Task details: Images are not part of the copy; write out the rest of the data exactly as given.

Supplied material:

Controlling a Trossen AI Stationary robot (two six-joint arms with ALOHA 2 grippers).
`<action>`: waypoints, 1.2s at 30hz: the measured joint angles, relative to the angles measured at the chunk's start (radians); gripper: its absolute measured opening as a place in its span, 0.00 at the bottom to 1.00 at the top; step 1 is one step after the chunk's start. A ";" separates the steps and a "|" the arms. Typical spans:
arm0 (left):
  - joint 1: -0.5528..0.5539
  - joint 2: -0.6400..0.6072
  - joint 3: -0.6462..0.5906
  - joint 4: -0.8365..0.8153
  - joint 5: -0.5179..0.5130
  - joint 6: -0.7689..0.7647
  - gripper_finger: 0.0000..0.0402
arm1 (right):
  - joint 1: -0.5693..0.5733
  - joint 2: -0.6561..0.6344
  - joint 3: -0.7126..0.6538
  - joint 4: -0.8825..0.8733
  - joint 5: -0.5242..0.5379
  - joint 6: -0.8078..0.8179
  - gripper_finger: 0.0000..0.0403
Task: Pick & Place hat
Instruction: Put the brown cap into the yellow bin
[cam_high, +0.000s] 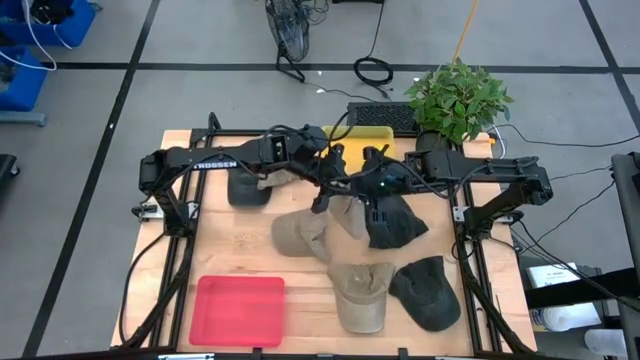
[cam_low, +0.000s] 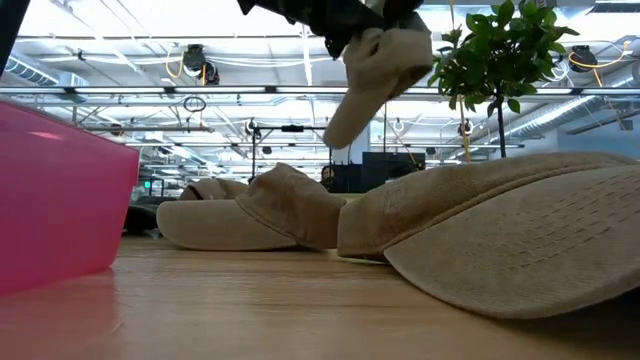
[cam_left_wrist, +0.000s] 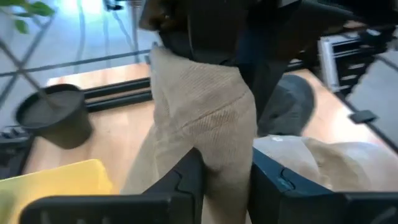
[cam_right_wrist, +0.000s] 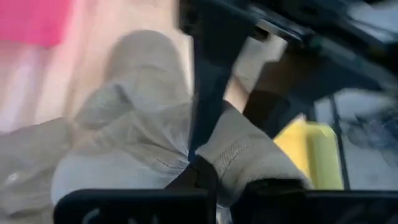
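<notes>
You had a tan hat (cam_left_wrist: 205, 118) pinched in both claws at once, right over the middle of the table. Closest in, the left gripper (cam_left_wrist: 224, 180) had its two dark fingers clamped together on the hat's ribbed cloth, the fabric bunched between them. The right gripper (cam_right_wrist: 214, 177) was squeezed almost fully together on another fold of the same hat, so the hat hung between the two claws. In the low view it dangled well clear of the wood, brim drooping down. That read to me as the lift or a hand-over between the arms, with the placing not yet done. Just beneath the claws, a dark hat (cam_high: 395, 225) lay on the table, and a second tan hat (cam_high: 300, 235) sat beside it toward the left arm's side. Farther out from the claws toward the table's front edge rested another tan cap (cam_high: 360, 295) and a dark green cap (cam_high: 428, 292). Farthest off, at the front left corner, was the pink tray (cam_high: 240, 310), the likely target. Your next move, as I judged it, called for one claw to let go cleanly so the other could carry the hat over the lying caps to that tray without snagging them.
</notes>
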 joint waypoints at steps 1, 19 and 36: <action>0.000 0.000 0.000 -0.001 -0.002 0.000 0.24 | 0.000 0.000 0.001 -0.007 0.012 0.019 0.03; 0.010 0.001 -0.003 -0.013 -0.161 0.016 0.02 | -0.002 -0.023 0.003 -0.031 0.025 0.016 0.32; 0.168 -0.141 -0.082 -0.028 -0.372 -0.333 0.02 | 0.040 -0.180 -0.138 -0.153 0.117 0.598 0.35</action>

Exercise answer:
Controlling a Trossen AI Stationary robot (two six-joint arms with ALOHA 2 grippers).
`<action>`: waypoints, 1.2s at 30hz: the measured joint angles, relative to the angles measured at the chunk's start (radians); gripper: its absolute measured opening as a place in its span, 0.00 at the bottom to 1.00 at the top; step 1 is one step after the chunk's start. A ";" separates the steps and a "|" the arms. Typical spans:
arm0 (left):
  - joint 1: -0.5528..0.5539
  - joint 2: -0.6400..0.6072
  - joint 3: -0.6462..0.5906
  - joint 4: -0.8365..0.8153
  - joint 5: -0.5179..0.5130
  - joint 6: -0.7689..0.7647
  - gripper_finger: 0.0000..0.0402
arm1 (right):
  - joint 1: -0.5693..0.5733
  - joint 2: -0.6561..0.6344
  - joint 3: -0.7126..0.6538
  - joint 4: -0.8825..0.8733
  - joint 5: -0.5242..0.5379
  - joint 6: -0.8078..0.8179
  - gripper_finger: 0.0000..0.0403
Task: Pick & Place hat
Instruction: Put the brown cap into the yellow bin
[cam_high, +0.000s] 
[cam_low, +0.000s] 
[cam_left_wrist, +0.000s] 
[cam_right_wrist, +0.000s] 
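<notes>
You had a tan hat (cam_left_wrist: 205, 118) pinched in both claws at once, right over the middle of the table. Closest in, the left gripper (cam_left_wrist: 224, 180) had its two dark fingers clamped together on the hat's ribbed cloth, the fabric bunched between them. The right gripper (cam_right_wrist: 214, 177) was squeezed almost fully together on another fold of the same hat, so the hat hung between the two claws. In the low view it dangled well clear of the wood, brim drooping down. That read to me as the lift or a hand-over between the arms, with the placing not yet done. Just beneath the claws, a dark hat (cam_high: 395, 225) lay on the table, and a second tan hat (cam_high: 300, 235) sat beside it toward the left arm's side. Farther out from the claws toward the table's front edge rested another tan cap (cam_high: 360, 295) and a dark green cap (cam_high: 428, 292). Farthest off, at the front left corner, was the pink tray (cam_high: 240, 310), the likely target. Your next move, as I judged it, called for one claw to let go cleanly so the other could carry the hat over the lying caps to that tray without snagging them.
</notes>
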 joint waypoints at steps 1, 19 and 36: <action>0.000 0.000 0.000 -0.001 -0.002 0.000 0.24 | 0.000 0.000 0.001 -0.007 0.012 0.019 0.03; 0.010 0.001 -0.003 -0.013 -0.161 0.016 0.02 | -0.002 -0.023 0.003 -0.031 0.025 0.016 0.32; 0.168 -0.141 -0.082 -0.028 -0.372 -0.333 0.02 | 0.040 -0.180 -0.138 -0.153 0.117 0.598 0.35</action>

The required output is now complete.